In general, Washington, DC isn't all that different from Boston, where I am now, though it is of course larger. Boston x 2 or 3 perhaps. Part of me, however, thinks Boston has more of a tradition of creativity - arts and letters - than DC, and that such arts are visible in the city's culture in a way that isn't true in DC. But then again, there are the bookstores...
DC, as it turns out, is one helluva bookstore town. Of course, as I wrote earlier, the incredible Lambda Rising, one of the nation's first LGBT bookstores, closed down recently, which was - and is - very sad news. (The storefront remains empty.) But just a bit down the same street, Connecticut Ave, Kramerbooks & Cafe remains hopping. (Please note audio that starts when the store's website opens!) I went by the place on a Friday night and could not really look at the books - the book space was filled with people waiting for a table, beers in hand. I loved the site of beer drinkers amongst the books, but 1) I worried for the book jackets, as a former bookseller who was taught not to use books behind pads of papers while writing notes for fear of putting indentations into the jackets, and 2) I wasn't convinced many people were buying said books. I walked by during the day and the book section was being more used, as more than a waiting area.
This bookstore brought to mind Boston's own Trident Booksellers & Cafe, which has a bit of a sub-par selection of general books but has a very good magazine/journal selection, quite a bit on Eastern religions/philosophy, and very good food.
Later, I headed over to the amazing Busboys & Poets.
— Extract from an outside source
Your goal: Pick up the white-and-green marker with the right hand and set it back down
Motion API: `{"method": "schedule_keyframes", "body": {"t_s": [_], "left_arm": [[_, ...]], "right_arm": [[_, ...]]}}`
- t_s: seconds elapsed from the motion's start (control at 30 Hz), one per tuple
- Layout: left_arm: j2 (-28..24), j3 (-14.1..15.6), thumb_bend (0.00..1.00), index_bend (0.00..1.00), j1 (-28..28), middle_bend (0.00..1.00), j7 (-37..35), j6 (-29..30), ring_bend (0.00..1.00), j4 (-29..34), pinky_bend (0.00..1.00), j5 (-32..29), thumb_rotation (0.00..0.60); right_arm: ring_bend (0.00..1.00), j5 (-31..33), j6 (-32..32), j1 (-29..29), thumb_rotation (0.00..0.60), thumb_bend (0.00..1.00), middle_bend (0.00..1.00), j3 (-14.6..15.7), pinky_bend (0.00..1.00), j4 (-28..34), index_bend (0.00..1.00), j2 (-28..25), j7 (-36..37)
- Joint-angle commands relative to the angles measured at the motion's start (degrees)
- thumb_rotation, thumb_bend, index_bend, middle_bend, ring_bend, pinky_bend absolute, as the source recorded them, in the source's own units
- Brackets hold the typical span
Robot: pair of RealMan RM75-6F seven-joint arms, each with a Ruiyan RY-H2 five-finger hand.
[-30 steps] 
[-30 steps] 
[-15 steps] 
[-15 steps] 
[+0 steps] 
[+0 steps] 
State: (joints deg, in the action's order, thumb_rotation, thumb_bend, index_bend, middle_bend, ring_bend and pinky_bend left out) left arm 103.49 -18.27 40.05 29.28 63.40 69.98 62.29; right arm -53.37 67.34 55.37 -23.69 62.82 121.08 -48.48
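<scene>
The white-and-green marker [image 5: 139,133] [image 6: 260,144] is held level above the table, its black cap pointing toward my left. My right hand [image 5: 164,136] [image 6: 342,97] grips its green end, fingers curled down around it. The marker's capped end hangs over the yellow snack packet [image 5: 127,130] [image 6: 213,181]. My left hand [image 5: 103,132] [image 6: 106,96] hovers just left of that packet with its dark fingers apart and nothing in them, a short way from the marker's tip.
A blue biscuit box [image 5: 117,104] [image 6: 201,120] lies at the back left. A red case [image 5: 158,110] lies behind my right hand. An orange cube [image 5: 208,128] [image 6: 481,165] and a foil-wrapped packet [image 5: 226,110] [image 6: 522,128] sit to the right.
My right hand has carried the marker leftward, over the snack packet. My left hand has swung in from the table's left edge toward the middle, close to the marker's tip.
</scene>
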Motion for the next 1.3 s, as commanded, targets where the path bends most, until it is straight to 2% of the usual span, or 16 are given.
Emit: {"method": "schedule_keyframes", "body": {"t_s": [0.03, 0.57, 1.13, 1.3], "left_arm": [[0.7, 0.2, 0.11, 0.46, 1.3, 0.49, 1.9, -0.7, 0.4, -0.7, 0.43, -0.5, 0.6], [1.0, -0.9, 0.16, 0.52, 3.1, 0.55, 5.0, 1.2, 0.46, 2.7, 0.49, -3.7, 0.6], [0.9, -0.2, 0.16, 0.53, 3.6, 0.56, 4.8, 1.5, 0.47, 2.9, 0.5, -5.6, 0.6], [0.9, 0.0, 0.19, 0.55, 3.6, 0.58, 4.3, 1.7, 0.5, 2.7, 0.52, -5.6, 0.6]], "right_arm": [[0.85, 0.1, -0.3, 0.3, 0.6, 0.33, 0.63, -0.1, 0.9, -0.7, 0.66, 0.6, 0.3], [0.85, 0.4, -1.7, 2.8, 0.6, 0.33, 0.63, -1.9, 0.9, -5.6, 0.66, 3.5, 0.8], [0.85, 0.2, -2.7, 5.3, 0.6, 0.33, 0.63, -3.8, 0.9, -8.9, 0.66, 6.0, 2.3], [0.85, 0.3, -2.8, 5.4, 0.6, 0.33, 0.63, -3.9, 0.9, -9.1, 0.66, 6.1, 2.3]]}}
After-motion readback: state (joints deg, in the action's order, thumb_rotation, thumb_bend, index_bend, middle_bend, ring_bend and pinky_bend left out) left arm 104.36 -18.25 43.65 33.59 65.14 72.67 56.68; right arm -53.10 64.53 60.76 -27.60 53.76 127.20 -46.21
OMG. The restaurant looked incredible, the clientele was both gorgeous on the whole and diverse, and the books.... left-leaning literary wonders, my friends. The events listing made me want to move to DC stat. Now *this* place I'd like to see replicated in Boston.
For used books, I wandered into Second Story Books in DuPont Circle, which had a mixed selection that reminded me a bit of the old McIntyre & Moore in Davis Square, with fairly old books, skewing a bit academic (maybe not as much as M&M), and a quiet or sometimes a bit surly staff. I found my current reading selection at this store: Henk Van Woerden's The Assassin, a book I'd never heard of which has proven to be as fascinating as it appeared when I found it on the shelf. Well played, Second Story.
Lastly, I happened by a store that was closed at the time - it was late at night - but also looked pretty amazing: Books for America, also near DuPont Circle (where the conference was, hence...). The website has as its mission, "Building and improving libraries in Washington, DC area schools, shelters, prisons and more; supporting reading programs; and providing children in the Nation's Capital with their first take-home books!" I can get behind all that.
I didn't get to it, but someone else recommended Idle Time Books for a good used selection. And of course, there are most likely millions of other places I didn't see, so pardon any neglected great stores - or just add them in the comments section!
Washington, DC: Go for the cherry blossoms and memorials, stay for the books. Back to you, Christopher.